Anne Sylvestre, magnifique testament

Anne Sylvestre. © David Desreumaux

Figure majeure de la chanson française, auteure à la fois incomparable et avant-gardiste, Anne Sylvestre revient dans l’actualité deux ans après sa disparition à travers une petite poignée d’inédits regroupés dans l’album Manèges.  Cinq chansons de haute volée et deux instrumentaux.

"Mon cœur est un oiseau/Dans une vieille cage/Toujours il se saccage/À cogner contre les barreaux/Mon cœur est un hibou/Vagabond de passage/Qui brave les orages/Pour rester près de vous ". Secrètement, on espérait retrouver un jour ces mots-là - palpitants et entendus lors de ses derniers récitals - sur un album. Vœu exaucé. Ladite chanson s’appelle Cœur battant et son écoute aussi émouvante que presque troublante. Comme une voix d’outre-tombe qui se rappellerait à nous. Impérieuse, familière, consolatrice et étrangement vivante.

Depuis Juste une femme, disque de morceaux originaux sorti en 2013, on savait qu’Anne Sylvestre bataillait pour retrouver l’inspiration. Elle avait besoin notamment de prendre à la fois du recul et soin d’elle après la disparition de son petit-fils lors de l’attentat du Bataclan.  Reste qu’elle n’avait jamais quitté la scène, faisant de ce terrain de jeu sa béquille. "Elle avait prévu d’enregistrer ce disque au cours de l’année 2021. C’était quelqu’un qui avait besoin de se fixer des échéances pour être plus productive", confie Clémence Chevreau, sa petite-fille autrement connue sous le nom d’artiste Mèche.

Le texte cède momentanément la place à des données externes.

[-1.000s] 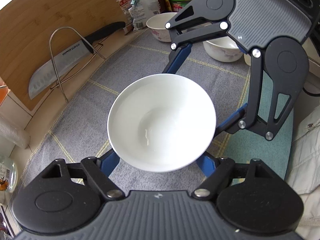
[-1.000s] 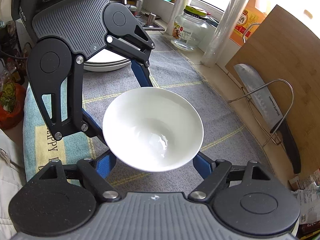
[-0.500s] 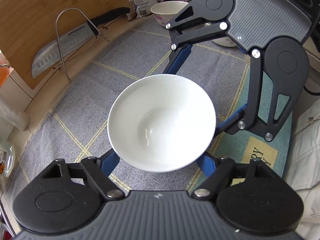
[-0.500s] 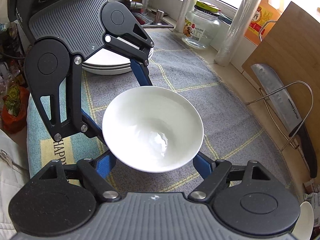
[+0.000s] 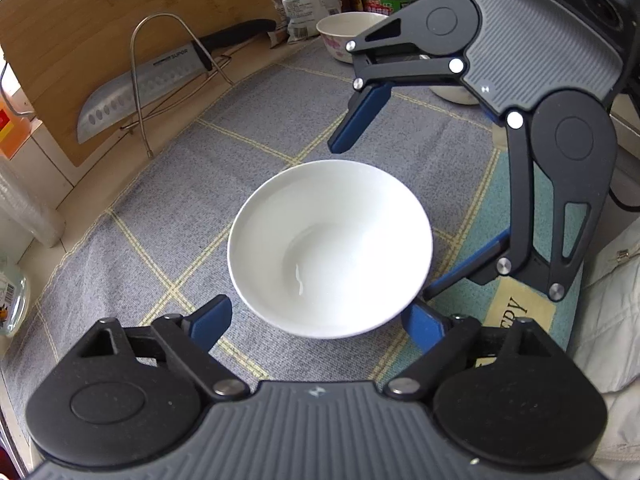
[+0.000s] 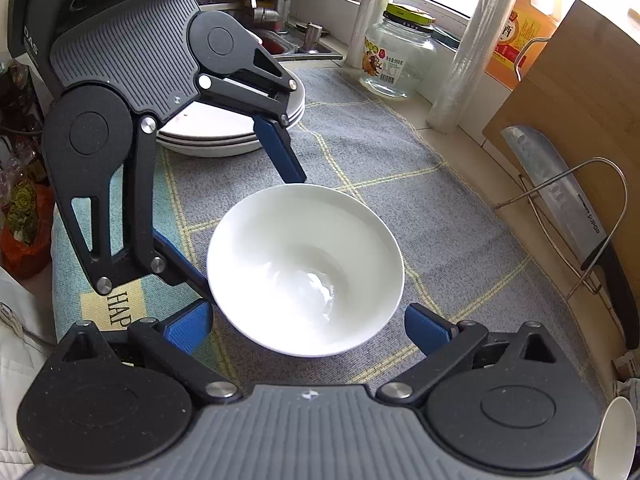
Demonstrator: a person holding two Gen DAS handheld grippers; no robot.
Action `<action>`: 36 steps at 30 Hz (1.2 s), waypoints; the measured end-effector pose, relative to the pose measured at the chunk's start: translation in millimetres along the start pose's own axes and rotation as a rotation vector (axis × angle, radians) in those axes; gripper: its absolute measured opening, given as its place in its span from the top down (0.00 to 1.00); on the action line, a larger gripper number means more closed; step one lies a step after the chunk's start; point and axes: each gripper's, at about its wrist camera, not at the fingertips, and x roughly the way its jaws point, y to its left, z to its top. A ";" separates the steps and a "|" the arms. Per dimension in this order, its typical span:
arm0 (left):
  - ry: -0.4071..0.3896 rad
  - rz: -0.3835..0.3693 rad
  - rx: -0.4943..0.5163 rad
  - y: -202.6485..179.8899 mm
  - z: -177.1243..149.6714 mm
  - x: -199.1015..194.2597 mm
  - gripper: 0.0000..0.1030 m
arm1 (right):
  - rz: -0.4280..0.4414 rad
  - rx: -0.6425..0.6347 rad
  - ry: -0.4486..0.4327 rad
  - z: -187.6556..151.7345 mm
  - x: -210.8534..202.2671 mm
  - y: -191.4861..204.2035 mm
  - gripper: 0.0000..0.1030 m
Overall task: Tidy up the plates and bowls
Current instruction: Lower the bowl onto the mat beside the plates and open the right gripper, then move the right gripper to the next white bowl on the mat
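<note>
white bowl [image 5: 330, 252] sits upright on the grey checked mat [image 5: 168, 208], with a gripper on each side of it.

left view, left to right: jar [image 5: 12, 304] at the edge; knife [image 5: 160, 80] on a wire rack [image 5: 156, 80], against the wooden board [image 5: 100, 24]; patterned bowl [image 5: 344, 36] at the far end of the mat; teal towel [image 5: 480, 208] under the mat's right edge. left gripper [image 5: 320, 320] spread wide, blue fingers [image 5: 208, 320] either side of the bowl's near wall, a gap showing at the left finger; contact on the right cannot be judged. right gripper [image 5: 400, 208] is opposite, also wide: upper finger clear above the far rim, lower finger low beside the bowl's right side.

right view, left to right: towel [image 6: 132, 300] with lettering; plate stack [image 6: 224, 136] at the mat's [image 6: 400, 184] far left; glass jar [image 6: 396, 60]; film roll [image 6: 468, 56]; oil bottle [image 6: 516, 36]; board [image 6: 580, 80]; knife [image 6: 560, 196] on its rack [image 6: 600, 208]. right gripper [image 6: 308, 328] wide, fingers [image 6: 188, 328] flanking the bowl [image 6: 304, 268], not touching it. left gripper [image 6: 240, 216] wide too, upper finger tip just above the far rim, lower finger beside the bowl's left wall.
</note>
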 end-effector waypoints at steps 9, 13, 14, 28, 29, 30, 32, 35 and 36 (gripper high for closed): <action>-0.047 0.032 -0.169 -2.4 -3.4 -22.9 0.11 | -0.040 0.106 -0.018 -16.3 -16.8 -0.7 0.00; -0.107 0.050 -0.228 -10.3 3.4 -33.1 0.11 | -0.079 0.168 -0.033 -24.4 -26.7 -1.6 0.00; -0.129 0.049 -0.242 -11.8 6.2 -36.3 0.11 | -0.091 0.184 -0.036 -27.1 -29.7 -2.2 0.00; -0.257 -0.044 -0.293 -43.1 63.4 -15.6 0.05 | -0.358 0.400 -0.076 -79.8 -89.0 -17.3 0.00; -0.258 -0.053 -0.286 -45.6 67.3 -12.7 0.05 | -0.377 0.423 -0.075 -85.7 -95.3 -19.8 0.00; -0.260 -0.064 -0.273 -49.9 71.8 -9.4 0.05 | -0.404 0.452 -0.074 -93.5 -102.6 -23.2 0.00; -0.259 -0.083 -0.253 -55.8 79.4 -3.4 0.05 | -0.441 0.498 -0.063 -107.6 -114.5 -27.4 0.00; -0.260 -0.109 -0.224 -65.2 93.0 5.3 0.05 | -0.497 0.563 -0.042 -129.9 -128.3 -32.9 0.00; -0.259 -0.114 -0.214 -68.6 98.4 9.0 0.05 | -0.507 0.584 -0.035 -136.9 -131.2 -34.5 0.00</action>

Un AVC fatal, survenu le 30 novembre 2020 à l’âge de 86 ans, ne lui aura pas permis d’aller totalement au bout de son entreprise. Cinq titres achevés, tous joués à plusieurs reprises en spectacle (trois d’entre eux sont des captations live). Ni maquettes ni esquisses de chanson ne complètent ici le package. "Une chanson qui n’est pas terminée, ça ne nous appartient pas. Elle n’aurait pas aimé qu’on mette le nez dans ses carnets et fichiers audio, alors on ne l’a pas fait. On ne sortira pas d’autres chansons nouvelles. On a aussi fait ce disque pour clore le coffret de dix-neuf CDs.  Au moment de sa publication (en 2017, NDLR), il contenait une pochette vide pour l’album à venir et on trouvait ça assez triste de laisser cela en l’état", précise Clémence Chevreau.

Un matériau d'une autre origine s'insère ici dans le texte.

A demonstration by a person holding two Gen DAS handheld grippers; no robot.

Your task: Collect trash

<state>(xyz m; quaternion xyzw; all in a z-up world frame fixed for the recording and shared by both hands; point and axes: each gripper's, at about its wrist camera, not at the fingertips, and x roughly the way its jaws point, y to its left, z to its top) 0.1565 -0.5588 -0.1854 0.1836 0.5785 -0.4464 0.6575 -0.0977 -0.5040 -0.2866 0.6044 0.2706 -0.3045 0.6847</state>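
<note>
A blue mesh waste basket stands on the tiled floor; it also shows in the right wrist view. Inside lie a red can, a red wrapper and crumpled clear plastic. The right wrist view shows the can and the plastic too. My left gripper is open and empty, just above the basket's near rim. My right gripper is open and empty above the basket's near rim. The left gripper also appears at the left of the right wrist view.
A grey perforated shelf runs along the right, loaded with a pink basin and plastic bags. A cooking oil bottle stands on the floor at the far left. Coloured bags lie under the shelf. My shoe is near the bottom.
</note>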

L’album débute par l’instrumental de Que des lettres d’amour joué lors du concert hommage à la Cigale l’an dernier et se termine par celui de Manèges qui ouvrait son ultime tournée. Comment aussi ne pas être foudroyé sur place par Avec toi le déluge ? Urgence de l’interprétation doublée d’un texte d’une puissance inouïe autour d’un déchaînement climatique, d’une vision de fin du monde et de la force vitale du lien amoureux. S’y niche à nouveau l’eau, l’une des obsessions du répertoire d’Anne Sylvestre.

Dans cet album, il est aussi question du sort des sentiments à l’heure de la modernité (Texto) ou de la place prise par l’artiste en confrontation à la femme civile (Maman la chanteuse). Là encore, on ne peut s’empêcher de penser à la reconnaissance qu’elle aurait amplement méritée durant sa longue et riche carrière. "Évidemment qu’elle était attristée de ne pas être mise à la même place qu’un Brassens ou une Barbara. C’était un peu une blessure pour elle. Et personnellement, je trouve ça injuste qu’on ne la hisse pas au même niveau médiatiquement", témoigne Clémence Chevreau.

Enfin, la nostalgie de l’enfance lui revient dans le coup avec Manèges, chanson aussi réconfortante que déchirante. "J’ai vendu les manèges où vous ne viendrez plus". On ne cessera pourtant jamais de revenir se réfugier parmi ses chansons en majesté.